Shan academic official figures are unreliable

War on drugs

In response to Rangoon's anti-drug official's claim yesterday that opium output had dropped to 865 tons in 2001 from 1,065 tons in 2000, a noted Shan scholar commented the official figures were "arbitrary." 

"(T)he methodology used to predict opium output - special photographs showing poppy fields taken from the air is extremely problematic," wrote Dr. Chao Tzang Yawnghwe, long time pro-democracy and federalist activist in his paper, The Burma Perspective: Drug Control and the War on Drugs, a copy of which S.H.A.N. has received today. "This is simply because some areas yield more opium than others." 

"Moreover, both plants and pods are susceptible to frost and hail, and when rain falls at the wrong time, the sap may be washed away. Furthermore, there are such factors as pest, birds, livestock, the labor factor, frequent fire-fights between various armies, etc., all of which determine the size of the opium harvest." 

"Hence," he concluded, "opium figures given and employed by the anti-drug establishment and experts all these years and currently as well are, it might be said, unreliable." 
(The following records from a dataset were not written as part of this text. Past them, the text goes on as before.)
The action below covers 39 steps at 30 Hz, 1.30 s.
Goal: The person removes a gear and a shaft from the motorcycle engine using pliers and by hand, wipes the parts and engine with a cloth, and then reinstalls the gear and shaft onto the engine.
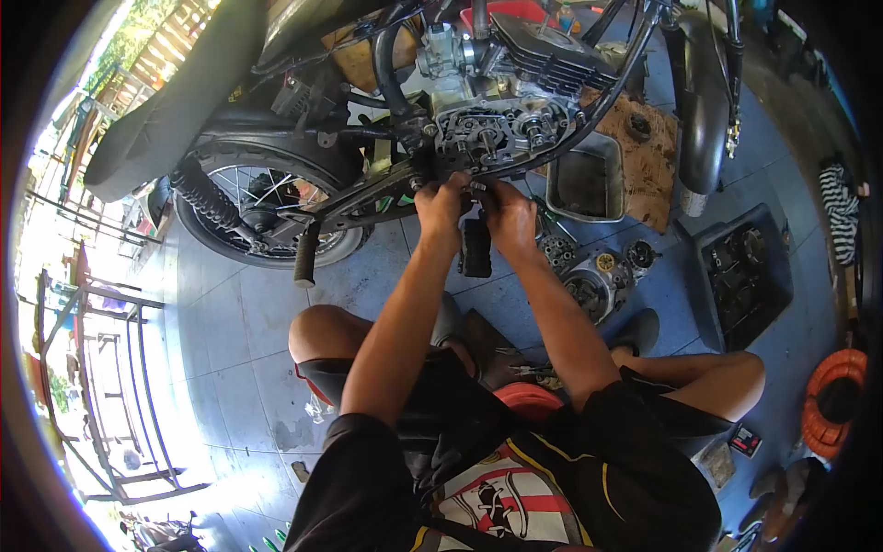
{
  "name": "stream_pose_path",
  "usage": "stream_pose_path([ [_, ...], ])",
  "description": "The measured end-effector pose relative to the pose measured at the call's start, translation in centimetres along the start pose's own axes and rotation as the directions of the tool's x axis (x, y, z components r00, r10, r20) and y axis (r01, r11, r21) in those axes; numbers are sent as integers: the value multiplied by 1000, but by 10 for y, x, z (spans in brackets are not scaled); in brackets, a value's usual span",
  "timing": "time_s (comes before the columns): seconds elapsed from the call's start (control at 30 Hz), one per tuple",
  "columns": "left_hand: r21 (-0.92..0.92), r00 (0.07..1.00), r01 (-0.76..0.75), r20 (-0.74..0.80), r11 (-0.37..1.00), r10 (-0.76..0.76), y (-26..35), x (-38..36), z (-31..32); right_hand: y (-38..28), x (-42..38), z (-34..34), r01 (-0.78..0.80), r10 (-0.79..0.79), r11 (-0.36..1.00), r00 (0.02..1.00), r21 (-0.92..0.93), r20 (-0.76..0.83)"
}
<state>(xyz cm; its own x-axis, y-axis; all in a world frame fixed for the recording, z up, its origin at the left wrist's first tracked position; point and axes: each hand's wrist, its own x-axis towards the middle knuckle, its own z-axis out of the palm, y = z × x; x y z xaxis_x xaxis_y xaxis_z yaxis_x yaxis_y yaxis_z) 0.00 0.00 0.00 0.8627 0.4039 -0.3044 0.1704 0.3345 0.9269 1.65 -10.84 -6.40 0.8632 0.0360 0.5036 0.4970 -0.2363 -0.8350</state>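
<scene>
The footrest (pixel 476 248) was held beneath the engine (pixel 501 127) by the left hand (pixel 441 202) and right hand (pixel 509 214), both curled closed.

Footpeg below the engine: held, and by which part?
Left hand and right hand seem to hold the footpeg by its metal upper end; exact contacts are hidden.

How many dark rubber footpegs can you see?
2: one by the spoked rear wheel, one just below the left hand and right hand. Others may be hidden behind the motorcycle.
</scene>
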Motion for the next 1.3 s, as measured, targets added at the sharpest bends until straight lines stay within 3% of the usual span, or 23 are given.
stream_pose_path([
  [0.07,-111,991,-128,20,985,132,-14,16,-1,2,7,5,-64,68,993,997,-102,41],
  [0.17,-71,986,-164,12,984,165,-38,38,2,25,9,14,-114,121,978,992,-172,32],
  [0.3,-45,983,-174,-62,984,171,-30,42,17,23,18,27,-148,137,983,985,-110,-103],
  [0.37,-187,967,-231,-157,955,203,-34,54,24,24,15,29,-219,211,973,971,-77,-110],
  [0.4,-184,968,-224,-159,957,196,-33,57,27,23,10,28,-227,219,971,970,-78,-107],
  [0.47,-318,970,-52,-242,947,-28,-24,59,35,14,-4,24,-261,249,955,964,-140,-98],
  [0.67,-413,953,69,-243,908,-183,-25,74,39,-22,-35,8,-271,282,947,959,-173,42],
  [1.03,-529,972,89,-141,844,-190,-32,81,31,-19,-46,12,-210,212,965,977,-154,-7],
  [1.13,-578,959,100,-160,810,-233,-27,80,35,-19,-46,12,-218,219,966,976,-142,-12],
  [1.2,-468,946,11,-282,884,-161,-23,76,42,-19,-45,13,-220,222,965,975,-139,-5],
  [1.3,-430,909,40,-359,902,-211,-15,67,51,-20,-47,12,-180,180,969,984,-167,-19],
])
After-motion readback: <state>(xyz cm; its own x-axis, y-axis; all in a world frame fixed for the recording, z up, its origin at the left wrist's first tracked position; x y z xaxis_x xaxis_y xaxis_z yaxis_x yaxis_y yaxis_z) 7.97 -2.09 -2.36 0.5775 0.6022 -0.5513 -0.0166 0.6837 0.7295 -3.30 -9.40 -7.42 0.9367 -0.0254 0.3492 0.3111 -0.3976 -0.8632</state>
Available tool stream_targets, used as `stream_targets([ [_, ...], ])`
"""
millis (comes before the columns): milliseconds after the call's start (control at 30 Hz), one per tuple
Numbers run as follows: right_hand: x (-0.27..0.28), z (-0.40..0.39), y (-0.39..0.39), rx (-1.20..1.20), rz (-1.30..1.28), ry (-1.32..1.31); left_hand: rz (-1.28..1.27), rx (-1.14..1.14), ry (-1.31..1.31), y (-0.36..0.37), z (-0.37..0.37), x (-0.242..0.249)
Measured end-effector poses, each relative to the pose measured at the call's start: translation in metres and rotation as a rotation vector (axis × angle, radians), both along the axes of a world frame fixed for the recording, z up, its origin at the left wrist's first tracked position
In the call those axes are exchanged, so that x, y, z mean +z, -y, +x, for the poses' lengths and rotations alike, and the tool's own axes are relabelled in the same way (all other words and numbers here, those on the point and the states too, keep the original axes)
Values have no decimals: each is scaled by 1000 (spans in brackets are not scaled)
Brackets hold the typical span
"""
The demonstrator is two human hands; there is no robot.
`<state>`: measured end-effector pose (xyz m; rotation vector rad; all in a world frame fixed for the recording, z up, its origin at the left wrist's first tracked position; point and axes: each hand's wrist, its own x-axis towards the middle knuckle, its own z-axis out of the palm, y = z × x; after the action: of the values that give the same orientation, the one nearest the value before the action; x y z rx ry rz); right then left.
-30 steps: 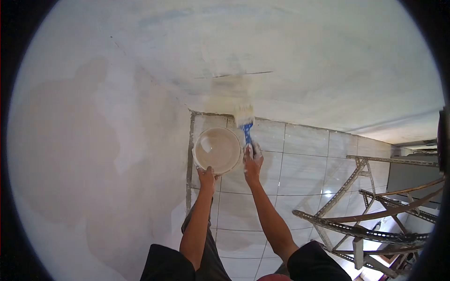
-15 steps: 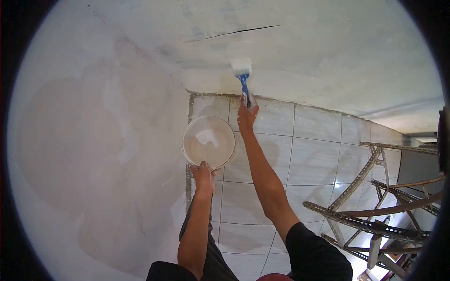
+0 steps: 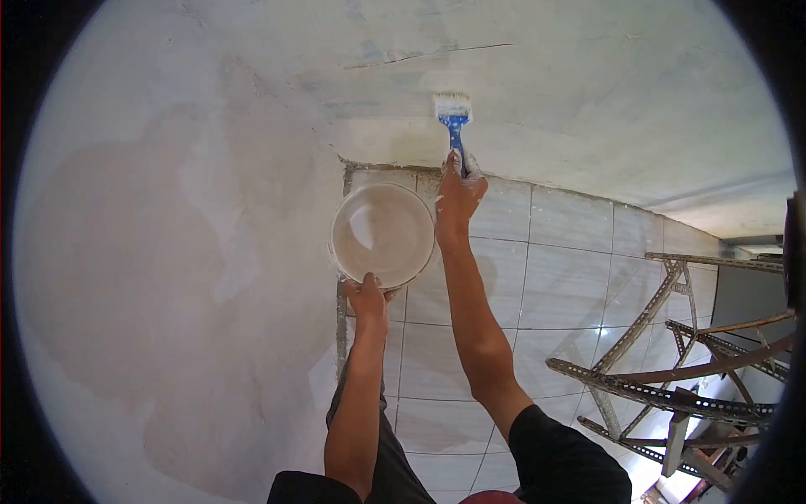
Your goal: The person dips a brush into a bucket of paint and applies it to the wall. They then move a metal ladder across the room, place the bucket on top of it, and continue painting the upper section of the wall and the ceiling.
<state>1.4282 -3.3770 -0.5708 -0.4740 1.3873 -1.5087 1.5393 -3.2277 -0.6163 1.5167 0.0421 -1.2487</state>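
Paintbrush (image 3: 453, 116): held just past twelve o'clock, bristles uppermost and apparently against the facing wall (image 3: 588, 109). Nearest, at the bottom edge, seen in black: left sleeve (image 3: 311, 487) towards seven o'clock, right sleeve (image 3: 567, 454) towards five, with a dark trouser leg (image 3: 390, 466) between them. Reaching up from seven, holding the tub (image 3: 411, 214) near the centre with the left hand (image 3: 368, 298): thumb over the near rim, fingers narrowed around the outside. Cannot tell whether resting on anything below. Reaching up from five to twelve, closed around the blue handle with the right hand (image 3: 460, 189), fingers narrow and smeared with white.

Close by the tub's nine o'clock side, running along the floor edge: a rough dark strip (image 3: 341, 323), with little room before the side wall (image 3: 126, 252). From three to six, more open: tiled floor (image 3: 453, 361), wide between the right forearm and the metal frame (image 3: 621, 386) at four o'clock. Above the paintbrush, open wall surface up to a thin crack (image 3: 437, 55) near twelve; free to either side too. Beyond the floor's far edge, sloping down towards three: more facing wall, pale and patchy.
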Motion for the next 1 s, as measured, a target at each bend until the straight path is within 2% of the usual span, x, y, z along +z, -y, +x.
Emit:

He noted however that there was no way of disputing them. This was due to the absence of independent research, the nature of the crop and its unpredictable yield pattern and its illegality. "How does one do an estimate of the yield of an illegal crop, which no one can admit to cultivating it?" he argued. "Hence if, for example, the regime comes up with a figure of 1,000 tons (down from 2,500 tons) in order to claim success in drug eradication efforts... there is... no way to check the validity or accuracy of the figures produced." 

"The turning point in the war on drugs in Burma, or where Burma is concerned," Yawnghwe recommended, "is the restoration of democracy." 

An associated Press report that appeared in Bangkok Post today, 10 May, quoted Brig Gen Kyaw Thein, a member of Rangoon's Central Committee for Drug Abuses saying, that more than 10,500 hectares of opium poppy plantations had been destroyed this year.